Lint remover on my luggage bound to Southern Caribean? I need that for the same reason that a 50 year old lady needs her Oil of Olay Reginerist. Blame it on Pinay, our 3 year old shedding cat. I did not signed up for this, its fate.
When I married my husband, he had Jaz, a Welsh Corgi. Being a borderline obsessive compulsive housemaker (my self assessment, not a professional diagnosis) , his hair puts me in a state of frenzied mission to eradicate every speck of his hair in the house. Carpets yanked out of the floor, all imaginable brushes at my disposal (toothbrush to industrial grade) and a symphony of humming vacuum.
Cancer of his pelvic bones set in Jaz. Options were laid to us, give him up for adoptions for pet lovers who takes care of diseased pet (bless these people) or a Chemotheraphy treatment. We opted to put him out of his misery, my husband cried like a baby in one blustery january Sunday. I cried too, I am not that heartless. I was wondering if I still would if my husband did not?
My husband swore that he is done being a pet owner after 11 years and I seconded that . But guess what, after 3 days, he came home with the news that we had to go and see a cat , a client offered him one.
I think we were still in the state of mourning that the idea of another pet would somehow assuage the emptiness that Jaz left or we miss the "hairy atmosphere". We got the cat that same afternoon. And this is the beginning of Hairmageddon.
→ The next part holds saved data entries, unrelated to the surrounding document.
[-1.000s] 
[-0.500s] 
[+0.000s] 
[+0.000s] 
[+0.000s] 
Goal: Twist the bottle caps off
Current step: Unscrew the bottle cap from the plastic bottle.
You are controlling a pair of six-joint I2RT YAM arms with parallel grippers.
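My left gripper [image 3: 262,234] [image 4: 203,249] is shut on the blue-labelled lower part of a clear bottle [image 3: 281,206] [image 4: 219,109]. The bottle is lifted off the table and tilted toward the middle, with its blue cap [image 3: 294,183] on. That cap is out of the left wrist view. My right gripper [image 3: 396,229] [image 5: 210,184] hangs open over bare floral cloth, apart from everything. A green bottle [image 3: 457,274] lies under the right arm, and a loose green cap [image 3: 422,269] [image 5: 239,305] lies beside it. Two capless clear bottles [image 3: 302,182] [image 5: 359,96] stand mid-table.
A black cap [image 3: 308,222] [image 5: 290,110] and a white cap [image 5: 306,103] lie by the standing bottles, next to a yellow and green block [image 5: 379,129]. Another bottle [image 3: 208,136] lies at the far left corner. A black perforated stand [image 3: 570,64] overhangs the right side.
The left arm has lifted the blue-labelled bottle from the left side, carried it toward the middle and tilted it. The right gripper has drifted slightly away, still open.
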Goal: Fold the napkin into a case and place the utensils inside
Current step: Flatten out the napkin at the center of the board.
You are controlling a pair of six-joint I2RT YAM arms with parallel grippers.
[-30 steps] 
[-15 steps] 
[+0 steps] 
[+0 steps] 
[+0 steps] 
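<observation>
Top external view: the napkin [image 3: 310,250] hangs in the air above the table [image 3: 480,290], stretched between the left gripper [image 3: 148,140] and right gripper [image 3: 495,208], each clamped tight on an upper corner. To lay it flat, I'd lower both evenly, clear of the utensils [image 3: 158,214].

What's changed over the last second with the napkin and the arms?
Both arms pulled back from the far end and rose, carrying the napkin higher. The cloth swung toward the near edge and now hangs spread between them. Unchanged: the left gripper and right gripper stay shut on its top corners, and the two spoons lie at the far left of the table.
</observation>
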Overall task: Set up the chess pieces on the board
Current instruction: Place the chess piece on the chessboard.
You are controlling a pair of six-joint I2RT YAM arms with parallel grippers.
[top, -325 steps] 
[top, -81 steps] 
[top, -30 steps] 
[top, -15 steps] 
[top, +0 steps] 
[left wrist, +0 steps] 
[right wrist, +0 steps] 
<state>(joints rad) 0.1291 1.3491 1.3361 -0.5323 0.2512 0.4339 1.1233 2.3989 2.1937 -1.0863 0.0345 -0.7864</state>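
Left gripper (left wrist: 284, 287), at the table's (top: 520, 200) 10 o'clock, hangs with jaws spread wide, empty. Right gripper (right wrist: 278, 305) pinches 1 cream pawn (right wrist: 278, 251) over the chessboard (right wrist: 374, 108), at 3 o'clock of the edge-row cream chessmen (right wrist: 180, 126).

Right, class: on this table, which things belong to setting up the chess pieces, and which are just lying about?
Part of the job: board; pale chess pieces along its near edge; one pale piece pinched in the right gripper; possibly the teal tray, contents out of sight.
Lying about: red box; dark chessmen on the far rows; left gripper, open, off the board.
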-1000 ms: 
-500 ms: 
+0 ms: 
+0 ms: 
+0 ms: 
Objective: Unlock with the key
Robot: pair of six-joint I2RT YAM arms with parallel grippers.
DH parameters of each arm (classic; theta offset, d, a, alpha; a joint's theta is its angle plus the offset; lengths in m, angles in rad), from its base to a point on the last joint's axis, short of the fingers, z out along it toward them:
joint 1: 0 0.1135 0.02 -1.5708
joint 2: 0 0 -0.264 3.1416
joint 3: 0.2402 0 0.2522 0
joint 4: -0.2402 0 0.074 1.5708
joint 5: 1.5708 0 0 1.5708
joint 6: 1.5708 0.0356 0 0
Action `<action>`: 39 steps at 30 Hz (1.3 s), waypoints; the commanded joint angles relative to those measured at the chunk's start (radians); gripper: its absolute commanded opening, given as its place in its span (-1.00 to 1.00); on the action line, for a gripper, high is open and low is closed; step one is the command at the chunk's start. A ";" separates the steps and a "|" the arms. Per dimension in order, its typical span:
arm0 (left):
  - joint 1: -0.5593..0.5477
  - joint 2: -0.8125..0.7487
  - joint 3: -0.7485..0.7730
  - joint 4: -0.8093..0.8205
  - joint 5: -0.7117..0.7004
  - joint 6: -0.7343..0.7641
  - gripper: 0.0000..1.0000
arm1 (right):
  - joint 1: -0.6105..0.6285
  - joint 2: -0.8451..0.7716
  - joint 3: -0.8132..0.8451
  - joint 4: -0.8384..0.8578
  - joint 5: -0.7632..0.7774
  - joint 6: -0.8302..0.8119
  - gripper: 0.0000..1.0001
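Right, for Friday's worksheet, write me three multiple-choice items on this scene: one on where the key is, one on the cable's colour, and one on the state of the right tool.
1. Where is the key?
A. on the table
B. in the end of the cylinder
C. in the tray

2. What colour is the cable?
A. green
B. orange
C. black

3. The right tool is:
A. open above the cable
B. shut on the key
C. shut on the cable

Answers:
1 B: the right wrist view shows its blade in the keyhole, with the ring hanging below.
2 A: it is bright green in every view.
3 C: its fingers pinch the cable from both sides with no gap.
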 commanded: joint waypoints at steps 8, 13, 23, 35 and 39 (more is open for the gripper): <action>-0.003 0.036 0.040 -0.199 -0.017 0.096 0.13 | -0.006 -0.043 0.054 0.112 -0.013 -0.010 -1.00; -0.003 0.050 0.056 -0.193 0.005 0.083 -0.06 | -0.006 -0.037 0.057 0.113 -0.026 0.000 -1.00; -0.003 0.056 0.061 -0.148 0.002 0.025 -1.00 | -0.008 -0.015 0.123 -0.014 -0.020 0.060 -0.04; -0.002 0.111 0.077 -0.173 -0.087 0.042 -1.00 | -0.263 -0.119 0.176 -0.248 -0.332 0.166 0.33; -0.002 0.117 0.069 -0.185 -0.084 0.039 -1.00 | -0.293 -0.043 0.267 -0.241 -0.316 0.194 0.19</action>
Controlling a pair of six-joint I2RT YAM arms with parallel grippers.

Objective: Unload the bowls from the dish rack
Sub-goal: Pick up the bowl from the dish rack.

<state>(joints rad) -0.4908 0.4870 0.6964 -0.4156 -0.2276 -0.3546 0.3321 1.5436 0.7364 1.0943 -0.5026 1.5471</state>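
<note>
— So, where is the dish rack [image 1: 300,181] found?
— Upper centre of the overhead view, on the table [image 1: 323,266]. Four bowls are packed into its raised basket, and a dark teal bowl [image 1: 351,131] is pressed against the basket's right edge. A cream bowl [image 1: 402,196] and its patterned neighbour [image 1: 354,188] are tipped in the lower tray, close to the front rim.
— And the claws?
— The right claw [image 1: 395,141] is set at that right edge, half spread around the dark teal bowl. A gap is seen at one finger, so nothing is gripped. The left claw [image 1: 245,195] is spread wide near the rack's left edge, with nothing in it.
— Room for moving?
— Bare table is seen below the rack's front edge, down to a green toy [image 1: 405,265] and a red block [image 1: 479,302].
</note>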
I believe that Jaz got his revenge on me e.g. the hair issue. We are practically wallowing on Pinay's hair. If I have my lungs Xrayed today, probably a baseball size cat hair would be lodged on it. It is very fine, wispy, floating and sticks on everything . My husband had to "lint" his beard and head before leaving the house. His eyelashes are at times entangled with her hair that he looks like an African American version of Lady Gaga.
Lint rollers and brushes are now composite part of my eclectic interior decorations, strategically located on the four corners of my home.
These lamentations about Pinay is a small price to pay for the joys she gave us (am I being honest about this?) . My husband believed that she was sent to us by Jaz. Maine coon being considered as the " dog of the cat world". My battle with the Hairmageddon's foot soldiers are as constant as the burrowing of the mole on our backyard for the grubs ( that is another interesting story will tell you later).
In all honesty, I think the Cat will stay despite my abhorrence to animal hair. Maine Coon can live up to 20 years, I am resigned to my fate , hairmageddon, lint brushes, and a football size cat hair on my lungs. That is fate.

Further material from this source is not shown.